Nymphicus hollandicus, The Cockatiel, is also known as the Quarrion and the Weero. It is native to Australia. The only members of their genus, Cockatiels are now biologically classified as the smallest of the Cacatuidae (Cockatoo) family.
The Cockatiel grows to about 13 inches in length they are predominately grey with the typical crest atop their heads. This crest is used to express their present disposition. When agitated or excited the crest will rise to vertical, it lowers to a neutral position when they’re content and will lay flat on their head when they’re angry or upset. The cockatiel has long tail feathers which make up half of its length.
The Cockatiel is native to the outback regions of inland Australia, and tends to favor the Australian wetlands, scrublands, and bush lands. They live an average of 10-20 years in captivity.
While their plumage is mostly grey, they do have white flashes on the outer edges of their wings, round orange cheek patches which tend to be brighter in males than in females. The males also typically have a yellow or white face.
There area about 15 primary mutations which result in a variety of colors. The result of these mutations is usually an exaggerated bald spot below the crest. In most mutations, the Cockatiel is sexually-dimorphic only in adulthood while both male and female young cockatiels display the dimorphic features typical of adult hens.
Generally, hens as well as immature birds of both genders display either barred, dotted, or striped undersides of their tail feathers while cocks almost always display solid colored undersides of their tail-feathers. A row of clear colored spots can be found on every flight primary & secondary flight feathers of hens and young of both genders, but are usually not present in adult males.
When they breed, which can occur any time throughout the year, they lay four to seven eggs at a time two days apart.
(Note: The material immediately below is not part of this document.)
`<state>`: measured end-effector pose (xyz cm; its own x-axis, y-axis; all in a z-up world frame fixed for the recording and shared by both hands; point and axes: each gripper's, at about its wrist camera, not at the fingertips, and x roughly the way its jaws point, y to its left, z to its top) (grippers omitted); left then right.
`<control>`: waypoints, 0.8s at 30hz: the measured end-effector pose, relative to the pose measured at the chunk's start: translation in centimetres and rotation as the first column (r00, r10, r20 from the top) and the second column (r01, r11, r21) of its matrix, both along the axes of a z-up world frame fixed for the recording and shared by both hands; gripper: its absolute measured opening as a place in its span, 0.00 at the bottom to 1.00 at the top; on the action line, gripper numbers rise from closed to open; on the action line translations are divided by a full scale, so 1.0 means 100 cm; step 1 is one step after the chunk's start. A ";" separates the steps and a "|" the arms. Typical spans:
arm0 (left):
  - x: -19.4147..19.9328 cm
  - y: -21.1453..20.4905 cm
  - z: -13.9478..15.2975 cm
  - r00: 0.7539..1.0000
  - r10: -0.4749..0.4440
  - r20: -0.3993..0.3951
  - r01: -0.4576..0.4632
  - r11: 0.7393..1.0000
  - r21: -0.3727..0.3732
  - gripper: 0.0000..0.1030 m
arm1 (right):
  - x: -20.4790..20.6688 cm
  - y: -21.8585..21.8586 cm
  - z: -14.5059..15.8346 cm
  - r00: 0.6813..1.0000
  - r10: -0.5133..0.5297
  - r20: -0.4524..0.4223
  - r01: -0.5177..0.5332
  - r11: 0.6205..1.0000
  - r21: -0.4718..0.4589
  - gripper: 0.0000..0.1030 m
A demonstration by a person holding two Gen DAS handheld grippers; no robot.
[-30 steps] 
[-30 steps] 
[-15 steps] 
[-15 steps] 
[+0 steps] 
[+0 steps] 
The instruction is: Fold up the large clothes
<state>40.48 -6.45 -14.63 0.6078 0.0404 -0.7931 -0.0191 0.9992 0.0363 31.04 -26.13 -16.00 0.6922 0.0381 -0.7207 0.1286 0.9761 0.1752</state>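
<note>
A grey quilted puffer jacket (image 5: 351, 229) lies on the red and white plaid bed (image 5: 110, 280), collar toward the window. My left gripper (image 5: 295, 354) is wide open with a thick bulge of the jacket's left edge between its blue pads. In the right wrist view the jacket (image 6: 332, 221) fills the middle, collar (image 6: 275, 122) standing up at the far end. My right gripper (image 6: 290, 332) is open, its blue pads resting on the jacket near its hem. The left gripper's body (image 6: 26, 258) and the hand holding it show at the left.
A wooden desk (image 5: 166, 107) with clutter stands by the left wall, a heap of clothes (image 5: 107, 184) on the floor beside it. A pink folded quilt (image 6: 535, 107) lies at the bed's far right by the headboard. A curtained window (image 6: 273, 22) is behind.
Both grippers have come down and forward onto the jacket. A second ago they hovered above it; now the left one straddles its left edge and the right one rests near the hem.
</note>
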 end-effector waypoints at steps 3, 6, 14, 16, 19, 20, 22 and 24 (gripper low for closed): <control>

Eggs incubate for about 19 days and the young hatch in 18 to 21 days and are independent in seven to nine weeks. Adulthood is reached around 21months in males and 15 months in females. Information on cockatiel care can be found on this site.
Cockatiels are known to be noisy birds and are talented at making a variety of noises. The males more often than the females can learn to speak a few words. The more a cockatiel is able to bond with family members the happier and healthier it will be.
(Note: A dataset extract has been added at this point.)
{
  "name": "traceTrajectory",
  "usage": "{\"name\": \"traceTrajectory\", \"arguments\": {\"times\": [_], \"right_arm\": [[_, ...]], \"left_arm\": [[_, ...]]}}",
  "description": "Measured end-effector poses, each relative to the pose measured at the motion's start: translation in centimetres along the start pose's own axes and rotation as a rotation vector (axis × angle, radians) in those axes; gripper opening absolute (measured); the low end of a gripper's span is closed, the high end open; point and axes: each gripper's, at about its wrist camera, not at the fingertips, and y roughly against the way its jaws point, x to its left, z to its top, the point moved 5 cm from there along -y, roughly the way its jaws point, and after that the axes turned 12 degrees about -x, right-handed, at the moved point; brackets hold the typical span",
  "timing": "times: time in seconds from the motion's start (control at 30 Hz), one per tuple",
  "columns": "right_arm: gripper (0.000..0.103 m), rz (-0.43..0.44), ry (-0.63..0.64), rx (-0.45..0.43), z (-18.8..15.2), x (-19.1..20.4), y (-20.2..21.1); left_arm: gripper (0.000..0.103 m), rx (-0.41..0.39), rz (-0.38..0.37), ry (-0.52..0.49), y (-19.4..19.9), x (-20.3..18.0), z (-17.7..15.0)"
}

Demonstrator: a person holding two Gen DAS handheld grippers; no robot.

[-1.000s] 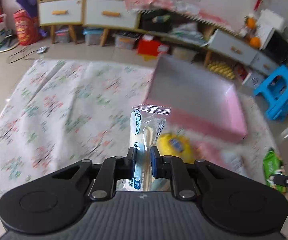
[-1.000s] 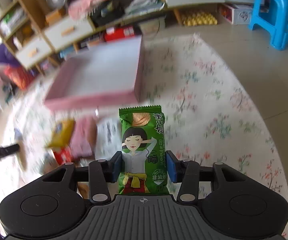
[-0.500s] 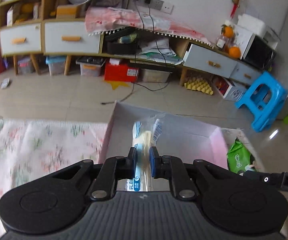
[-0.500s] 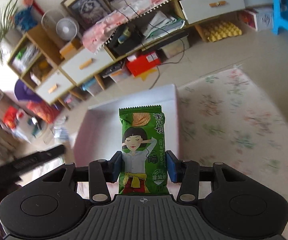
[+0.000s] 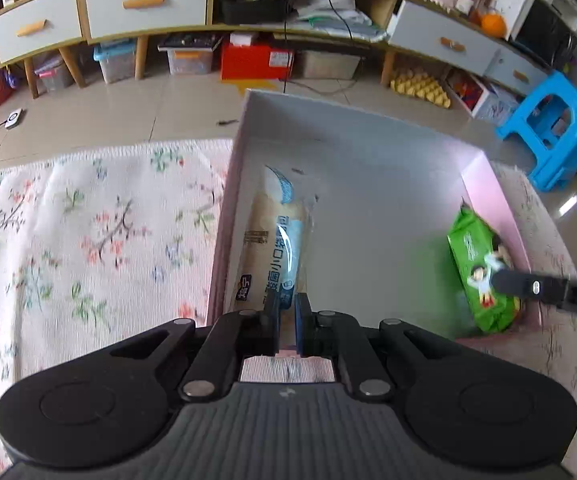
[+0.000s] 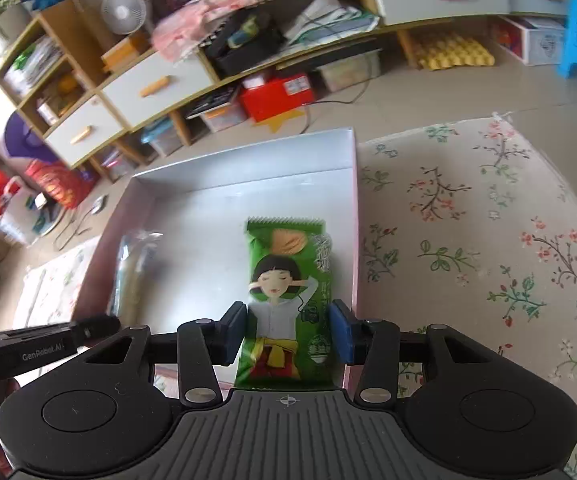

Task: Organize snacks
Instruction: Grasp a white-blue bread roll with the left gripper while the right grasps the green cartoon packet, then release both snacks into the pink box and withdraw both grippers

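Note:
A pink box (image 5: 488, 196) with a pale grey floor lies on the flowered cloth (image 5: 88, 240). My left gripper (image 5: 287, 312) stands at the box's near left wall, jaws nearly closed with a narrow gap; the clear bread-stick packet (image 5: 276, 240) lies on the box floor just ahead of them. My right gripper (image 6: 288, 332) is open, its pads either side of the green snack packet (image 6: 288, 280) without pressing it; the packet lies in the box (image 6: 248, 152) by the right wall. The green packet also shows in the left wrist view (image 5: 480, 268).
Low cabinets with drawers (image 5: 140, 4), storage bins, a red box (image 5: 254, 60) and a blue stool (image 5: 548, 128) stand on the floor behind the box. The flowered cloth (image 6: 488, 240) spreads on both sides of the box.
Both grippers came down into the box. The bread-stick packet now lies flat on the box floor. The right pads have spread apart off the green packet, which rests in the box.

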Motion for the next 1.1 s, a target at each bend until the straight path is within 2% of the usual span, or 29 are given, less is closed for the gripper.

Bonding occurs when people care for, spend time with, play with and train a cockatiel. Training a cockatiel is also a very import part of owning them. Not only does it stimulate them mentally but it creates a bond between you and your bird.
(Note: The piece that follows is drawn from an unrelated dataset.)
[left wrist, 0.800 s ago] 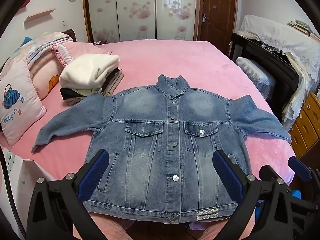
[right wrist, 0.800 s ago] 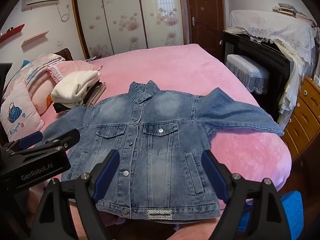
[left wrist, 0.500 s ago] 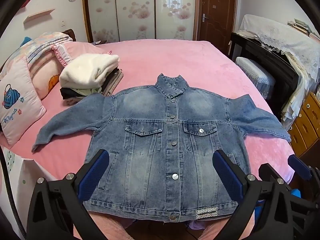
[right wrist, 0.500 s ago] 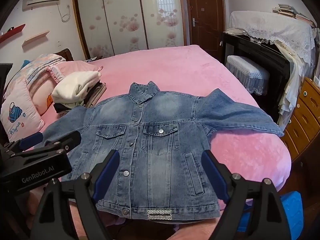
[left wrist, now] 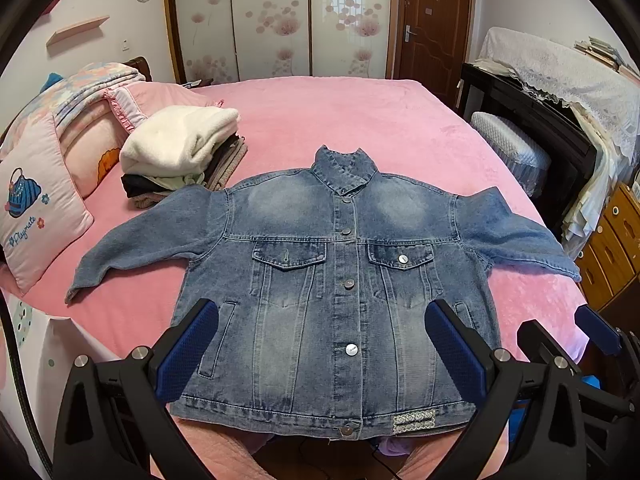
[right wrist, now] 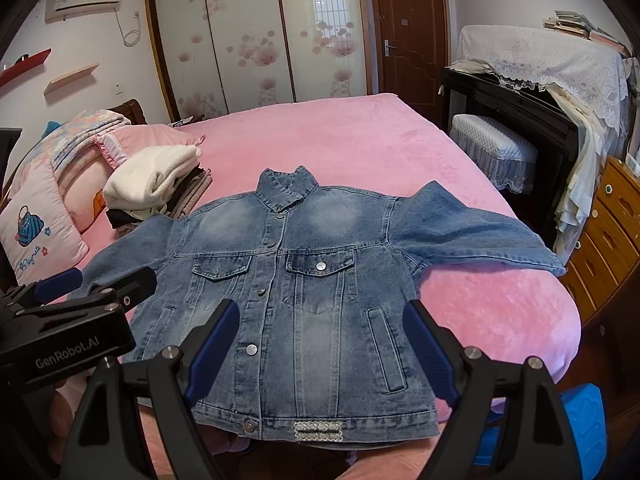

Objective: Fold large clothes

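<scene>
Both grippers — left (left wrist: 320, 344), right (right wrist: 320, 344) — tilt downward over the denim jacket (left wrist: 332, 280), fingers wide, empty.

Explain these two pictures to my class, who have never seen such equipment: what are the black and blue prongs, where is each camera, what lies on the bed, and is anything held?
No robot here: a person holds a two-finger gripper in each hand, each carrying a forward-looking fisheye camera. One picture looks along the left gripper, the other along the right gripper. The blue pads are the fingertips. A buttoned denim jacket lies flat, sleeves spread, on the pink bed, beside a pile of folded clothes. Both grippers are open and hold nothing.
</scene>
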A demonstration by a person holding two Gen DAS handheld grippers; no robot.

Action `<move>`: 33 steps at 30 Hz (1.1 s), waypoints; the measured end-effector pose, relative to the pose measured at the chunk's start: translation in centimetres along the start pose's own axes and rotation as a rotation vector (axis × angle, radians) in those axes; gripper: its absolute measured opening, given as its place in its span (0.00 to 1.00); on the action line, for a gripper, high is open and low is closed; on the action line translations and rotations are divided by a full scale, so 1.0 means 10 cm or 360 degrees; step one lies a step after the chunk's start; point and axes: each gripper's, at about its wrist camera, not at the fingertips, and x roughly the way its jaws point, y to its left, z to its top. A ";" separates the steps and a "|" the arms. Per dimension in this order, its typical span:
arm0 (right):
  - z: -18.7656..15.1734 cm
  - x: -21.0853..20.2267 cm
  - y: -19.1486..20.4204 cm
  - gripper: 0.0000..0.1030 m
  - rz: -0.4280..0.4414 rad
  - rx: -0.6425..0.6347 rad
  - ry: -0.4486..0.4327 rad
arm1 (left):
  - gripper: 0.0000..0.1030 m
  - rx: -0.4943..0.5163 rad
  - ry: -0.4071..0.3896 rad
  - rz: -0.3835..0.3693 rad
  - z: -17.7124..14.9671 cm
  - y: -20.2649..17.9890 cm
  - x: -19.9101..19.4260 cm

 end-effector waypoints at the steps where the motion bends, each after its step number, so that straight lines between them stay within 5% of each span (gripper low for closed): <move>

Training also has the effect of teaching your cockatiel a few routines or expectations to make day to day care easier.
Among the common tricks first taught to a young bird and the step up and step down commands which make it easier to retrieve your cockatiel from their cage.
Basic care includes an appropriately sized caging environment, regular cleaning, 12 hours of quality sleep each night, fresh water, fruits and vegetables, a diet based in pellets, daily time and attention outside of their cage, and regular training.